WHAT IS BEING ASKED. All that is wanted is a word-for-word copy of the data from its first line to the line containing "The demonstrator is", both included.

SUPPLIED DATA.
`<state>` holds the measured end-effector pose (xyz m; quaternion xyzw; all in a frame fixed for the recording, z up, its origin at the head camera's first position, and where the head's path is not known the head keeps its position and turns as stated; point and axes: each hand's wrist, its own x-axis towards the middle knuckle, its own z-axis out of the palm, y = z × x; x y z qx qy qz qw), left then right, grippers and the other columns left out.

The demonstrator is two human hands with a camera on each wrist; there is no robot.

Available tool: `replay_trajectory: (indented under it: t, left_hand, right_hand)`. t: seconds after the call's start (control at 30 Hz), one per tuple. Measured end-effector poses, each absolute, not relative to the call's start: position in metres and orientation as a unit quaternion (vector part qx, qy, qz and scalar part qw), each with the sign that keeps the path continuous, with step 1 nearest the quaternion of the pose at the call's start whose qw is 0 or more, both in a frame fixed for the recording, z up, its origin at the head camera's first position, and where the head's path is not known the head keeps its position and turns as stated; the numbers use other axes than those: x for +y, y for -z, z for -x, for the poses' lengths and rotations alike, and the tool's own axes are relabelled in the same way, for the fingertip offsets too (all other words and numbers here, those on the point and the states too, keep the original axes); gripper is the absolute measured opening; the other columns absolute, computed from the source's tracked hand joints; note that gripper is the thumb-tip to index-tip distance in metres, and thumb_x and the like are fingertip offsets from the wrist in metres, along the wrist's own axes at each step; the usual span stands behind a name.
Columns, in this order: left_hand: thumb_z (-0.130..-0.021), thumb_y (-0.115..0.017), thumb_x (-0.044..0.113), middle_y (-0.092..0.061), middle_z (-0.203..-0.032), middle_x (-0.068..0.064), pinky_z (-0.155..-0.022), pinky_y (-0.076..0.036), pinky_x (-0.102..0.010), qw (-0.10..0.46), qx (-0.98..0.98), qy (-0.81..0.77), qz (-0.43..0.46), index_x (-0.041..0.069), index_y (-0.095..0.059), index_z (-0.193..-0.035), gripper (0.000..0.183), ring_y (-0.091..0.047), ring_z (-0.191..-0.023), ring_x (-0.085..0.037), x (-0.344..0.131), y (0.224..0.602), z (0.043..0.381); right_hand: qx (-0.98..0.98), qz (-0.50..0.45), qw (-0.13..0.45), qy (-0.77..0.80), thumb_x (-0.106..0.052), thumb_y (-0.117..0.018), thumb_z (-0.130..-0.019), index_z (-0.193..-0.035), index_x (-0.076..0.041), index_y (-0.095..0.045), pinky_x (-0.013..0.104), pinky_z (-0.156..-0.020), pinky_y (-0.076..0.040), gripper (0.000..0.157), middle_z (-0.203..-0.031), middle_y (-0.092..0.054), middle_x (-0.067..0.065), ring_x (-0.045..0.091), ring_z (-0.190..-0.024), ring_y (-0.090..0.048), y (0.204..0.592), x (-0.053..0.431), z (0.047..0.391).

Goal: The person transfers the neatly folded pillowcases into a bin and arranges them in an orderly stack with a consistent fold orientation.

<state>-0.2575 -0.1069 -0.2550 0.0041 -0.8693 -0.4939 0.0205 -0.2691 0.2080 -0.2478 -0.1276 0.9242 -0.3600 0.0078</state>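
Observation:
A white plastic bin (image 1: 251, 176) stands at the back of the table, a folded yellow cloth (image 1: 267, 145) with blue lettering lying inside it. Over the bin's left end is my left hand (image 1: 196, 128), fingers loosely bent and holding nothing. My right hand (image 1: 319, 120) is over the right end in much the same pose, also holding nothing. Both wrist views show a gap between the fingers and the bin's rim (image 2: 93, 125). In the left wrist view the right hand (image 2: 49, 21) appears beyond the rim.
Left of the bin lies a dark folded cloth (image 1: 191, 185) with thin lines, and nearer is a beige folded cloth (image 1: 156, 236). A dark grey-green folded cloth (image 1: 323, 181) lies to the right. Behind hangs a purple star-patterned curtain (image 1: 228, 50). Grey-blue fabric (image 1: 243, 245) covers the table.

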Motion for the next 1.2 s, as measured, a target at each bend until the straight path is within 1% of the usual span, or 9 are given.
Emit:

OUTPUT.
`<state>` holds the measured end-effector pose (xyz m; quaternion xyzw; all in a frame fixed for the recording, z up, its origin at the head camera's first position, and where the head's path is not known the head keeps its position and turns as stated; point and axes: each hand's wrist, its own x-axis towards the middle knuckle, its own z-axis out of the palm, y = z × x; x y z qx qy qz qw), left then right, grippers and the other columns left out.

The demonstrator is two human hands with a camera on each wrist; there is no robot.

The output contains the complete answer to the exercise.